When your kids have grown up and flown the nest you still worry about them and want to help where you can, but it can be incredibly frustrating when they don’t listen.
My eldest daughter is 20 and currently has a good job and lives in a rented room in a large family house, which she loves! Like all young women she loves new clothes, shoes and handbags and enjoys nothing more than going out and enjoying herself or going horse riding with her friends.
So why am I frustrated??
She wants to move into a flat with her friend and wants a new car but refuses to save money. Very often she gets close to the end of the month and tries the bank of mum and dad, which I have to admit has been well and truly closed for quite some time!
She has got better managing her money more recently, however one thing is getting in her way…her credit rating.

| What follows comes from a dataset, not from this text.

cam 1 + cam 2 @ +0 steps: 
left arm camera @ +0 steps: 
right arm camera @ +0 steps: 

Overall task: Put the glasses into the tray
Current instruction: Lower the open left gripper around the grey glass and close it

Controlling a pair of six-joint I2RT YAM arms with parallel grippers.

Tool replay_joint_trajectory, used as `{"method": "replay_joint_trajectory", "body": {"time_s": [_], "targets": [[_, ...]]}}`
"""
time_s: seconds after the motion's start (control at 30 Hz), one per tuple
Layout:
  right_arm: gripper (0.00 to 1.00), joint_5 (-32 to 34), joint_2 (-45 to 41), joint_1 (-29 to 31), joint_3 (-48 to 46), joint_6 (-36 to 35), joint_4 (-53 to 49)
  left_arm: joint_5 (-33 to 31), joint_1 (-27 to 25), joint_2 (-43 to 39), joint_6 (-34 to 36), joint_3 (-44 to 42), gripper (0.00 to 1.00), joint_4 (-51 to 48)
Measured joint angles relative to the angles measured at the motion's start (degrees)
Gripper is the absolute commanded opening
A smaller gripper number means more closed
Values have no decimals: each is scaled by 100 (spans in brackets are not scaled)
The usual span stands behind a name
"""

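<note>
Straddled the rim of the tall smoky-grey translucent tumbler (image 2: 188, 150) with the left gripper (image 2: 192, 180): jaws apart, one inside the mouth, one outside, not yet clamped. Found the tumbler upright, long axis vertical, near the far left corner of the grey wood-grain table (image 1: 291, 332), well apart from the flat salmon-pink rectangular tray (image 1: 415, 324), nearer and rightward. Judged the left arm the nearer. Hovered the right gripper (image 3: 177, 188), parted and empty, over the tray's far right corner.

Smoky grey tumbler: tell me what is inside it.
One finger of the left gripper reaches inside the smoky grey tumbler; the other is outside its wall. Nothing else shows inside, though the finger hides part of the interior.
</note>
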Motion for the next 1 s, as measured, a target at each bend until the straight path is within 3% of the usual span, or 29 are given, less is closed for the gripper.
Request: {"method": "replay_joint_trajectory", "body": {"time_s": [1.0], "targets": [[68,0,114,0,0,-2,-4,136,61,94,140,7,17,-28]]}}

She is desperate for a new car – not brand new, but something better than what she has now. However she has been turned down for credit by both the bank (where she works) and the finance company due to her credit check. It’s easy to do a credit check online … so that you know what you are dealing with, but she didn’t realise this at the time so couldn’t understand what was going wrong.

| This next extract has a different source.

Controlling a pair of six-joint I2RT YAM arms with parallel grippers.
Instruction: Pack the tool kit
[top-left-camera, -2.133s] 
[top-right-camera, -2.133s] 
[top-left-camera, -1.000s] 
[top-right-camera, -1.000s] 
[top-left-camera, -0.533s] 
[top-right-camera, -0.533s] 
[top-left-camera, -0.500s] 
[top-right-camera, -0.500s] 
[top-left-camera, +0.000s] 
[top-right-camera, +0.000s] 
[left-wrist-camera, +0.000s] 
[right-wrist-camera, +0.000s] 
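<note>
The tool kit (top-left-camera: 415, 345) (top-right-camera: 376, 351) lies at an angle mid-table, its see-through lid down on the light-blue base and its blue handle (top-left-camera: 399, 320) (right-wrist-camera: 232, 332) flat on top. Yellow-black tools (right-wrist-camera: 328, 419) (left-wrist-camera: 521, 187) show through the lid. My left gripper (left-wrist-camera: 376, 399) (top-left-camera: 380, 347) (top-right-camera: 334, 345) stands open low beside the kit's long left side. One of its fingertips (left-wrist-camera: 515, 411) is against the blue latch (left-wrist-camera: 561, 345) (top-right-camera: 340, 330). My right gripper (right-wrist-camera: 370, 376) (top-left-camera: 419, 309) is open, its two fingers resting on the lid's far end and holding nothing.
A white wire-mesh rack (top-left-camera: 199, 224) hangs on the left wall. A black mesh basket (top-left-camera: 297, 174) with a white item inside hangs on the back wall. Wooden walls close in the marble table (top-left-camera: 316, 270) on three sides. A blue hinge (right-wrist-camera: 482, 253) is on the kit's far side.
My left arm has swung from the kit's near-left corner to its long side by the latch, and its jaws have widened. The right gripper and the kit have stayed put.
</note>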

We gave her lots of advice on how to improve it at the beginning of the year, but she hasn’t done anything about it and then got really upset when she was turned down again last week.
There have been lots of TV shows about improving your credit rating and I have to admit that I am a big fan of Martin Lewis and his website Money Saving Expert, which has given some invaluable advice.
In my daughter’s case, the first problem is that she was not listed on the Electoral roll. This was easy to rectify and all it took was a simple form to fill in from the local council website.
Her second issue is, she still has half her bills coming to our house and half to where she lives now so she is under strict orders to change all her details so they are correct.
It is really hard to not step in and try and resolve this for her, so I have also recommended that she gets a free credit reference check to see if there are any others issues stopping her from obtaining credit. I think she has got into a credit spiral, where she tries several lenders after a first refusal, which goes against you.
I do worry about her having credit as, like many youngsters, she seems to want
everything “immediately” – but sadly if you want a car these days then credit is very often the only option and it can be as much of a nightmare to obtain if you “no credit history” as if you have a “poor credit history”.
I am hoping these things will help her, and hopefully with the savings she promises she is making, she may have a new car or a new flat sooner rather than later.